Welcome! "Alien Life" tracks the latest discoveries and thoughts in the various elements of the famous Drake Equation. Here's today's news:
g Stars - Just how common are brown dwarfs? The answer is still up for debate, for stars like these (with masses less than 0.05 that of the Sun) are so small that they do not burn hydrogen, and as they age, they become more and more difficult to detect. See article.
g Abodes - How well do we really know our Solar System? While we may be starting to unravel the secrets of Earth and its closest neighbors Mars and Venus, the gas giants like Jupiter and Saturn, that are much further afield remain shrouded in mystery. This edition of Space looks at the story of the forgotten planets.
g Life - The building blocks of life may be more than merely common in the cosmos. Humans and aliens could share a common genetic foundation. See article.
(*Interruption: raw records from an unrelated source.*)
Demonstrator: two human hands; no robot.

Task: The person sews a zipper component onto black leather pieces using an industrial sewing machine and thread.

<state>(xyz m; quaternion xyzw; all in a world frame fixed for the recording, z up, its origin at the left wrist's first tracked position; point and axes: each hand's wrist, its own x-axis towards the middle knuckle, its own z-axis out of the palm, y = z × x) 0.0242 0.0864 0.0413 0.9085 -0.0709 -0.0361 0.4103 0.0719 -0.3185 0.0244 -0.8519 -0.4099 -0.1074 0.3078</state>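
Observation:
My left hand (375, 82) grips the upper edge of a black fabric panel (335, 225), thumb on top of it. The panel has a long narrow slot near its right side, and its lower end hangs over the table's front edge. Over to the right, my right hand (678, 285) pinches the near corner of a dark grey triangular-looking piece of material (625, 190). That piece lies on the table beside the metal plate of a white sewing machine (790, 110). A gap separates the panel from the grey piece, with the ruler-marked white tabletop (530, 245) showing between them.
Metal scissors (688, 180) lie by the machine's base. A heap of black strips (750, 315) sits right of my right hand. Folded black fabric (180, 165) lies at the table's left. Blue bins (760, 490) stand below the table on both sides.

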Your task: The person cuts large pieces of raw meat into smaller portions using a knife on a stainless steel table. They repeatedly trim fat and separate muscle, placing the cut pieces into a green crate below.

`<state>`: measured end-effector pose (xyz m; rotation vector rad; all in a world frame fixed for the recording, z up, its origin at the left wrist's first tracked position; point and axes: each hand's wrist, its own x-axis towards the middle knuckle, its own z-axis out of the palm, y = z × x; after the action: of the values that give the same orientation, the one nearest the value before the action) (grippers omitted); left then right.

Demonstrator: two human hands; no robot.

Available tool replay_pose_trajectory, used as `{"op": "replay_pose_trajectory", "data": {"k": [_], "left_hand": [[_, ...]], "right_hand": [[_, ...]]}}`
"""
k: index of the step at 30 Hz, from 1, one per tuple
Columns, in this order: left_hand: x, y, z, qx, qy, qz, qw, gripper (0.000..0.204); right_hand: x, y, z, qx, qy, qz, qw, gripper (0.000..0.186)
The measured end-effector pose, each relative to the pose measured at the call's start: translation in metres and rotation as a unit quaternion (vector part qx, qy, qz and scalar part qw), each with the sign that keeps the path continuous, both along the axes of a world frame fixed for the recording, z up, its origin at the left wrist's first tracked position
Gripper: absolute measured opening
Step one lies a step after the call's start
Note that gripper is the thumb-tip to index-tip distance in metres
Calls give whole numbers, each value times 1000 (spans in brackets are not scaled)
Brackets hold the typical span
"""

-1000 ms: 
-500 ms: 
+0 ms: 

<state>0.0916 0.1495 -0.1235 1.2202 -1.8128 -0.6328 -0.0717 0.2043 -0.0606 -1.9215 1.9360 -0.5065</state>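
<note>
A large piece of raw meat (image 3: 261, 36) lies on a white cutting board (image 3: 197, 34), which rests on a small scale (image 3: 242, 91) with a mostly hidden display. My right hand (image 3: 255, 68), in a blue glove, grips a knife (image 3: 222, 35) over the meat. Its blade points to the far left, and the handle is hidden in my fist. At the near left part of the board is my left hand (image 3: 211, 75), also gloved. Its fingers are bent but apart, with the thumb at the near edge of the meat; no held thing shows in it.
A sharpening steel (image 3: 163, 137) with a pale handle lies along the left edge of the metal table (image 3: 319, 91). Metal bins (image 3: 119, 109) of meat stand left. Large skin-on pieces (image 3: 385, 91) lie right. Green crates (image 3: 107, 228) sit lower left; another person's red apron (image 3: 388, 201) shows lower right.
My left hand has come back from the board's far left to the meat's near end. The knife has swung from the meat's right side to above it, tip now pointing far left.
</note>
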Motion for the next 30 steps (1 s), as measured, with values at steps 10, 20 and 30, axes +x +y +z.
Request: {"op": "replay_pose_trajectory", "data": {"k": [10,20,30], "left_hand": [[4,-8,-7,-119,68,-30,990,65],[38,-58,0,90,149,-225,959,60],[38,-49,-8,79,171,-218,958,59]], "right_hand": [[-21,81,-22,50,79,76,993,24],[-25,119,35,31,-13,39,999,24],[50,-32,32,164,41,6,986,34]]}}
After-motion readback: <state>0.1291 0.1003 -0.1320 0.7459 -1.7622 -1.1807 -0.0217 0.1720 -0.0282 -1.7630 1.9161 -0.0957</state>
g Message - The Drake Equation in its various forms has been tormenting us for decades, raising the question of how to adjust variables that range from astronomical (the abundance of terrestrial planets) to biological (the probability of life’s emergence) and even sociological (the average lifetime of a technological civilization). Wildly optimistic estimates of the number of technological civilizations in our galaxy are now giving way to more sober reflection. Now Reginald Smith (Bouchet-Franklin Institute, Rochester, N.Y.) offers up a new analysis looking at how likely radio contact is given a civilization’s lifetime, and how widely that civilization’s signals can be clearly received. The key question: What if there is a reasonable horizon for the detection of a signal from an extraterrestrial sender? See article.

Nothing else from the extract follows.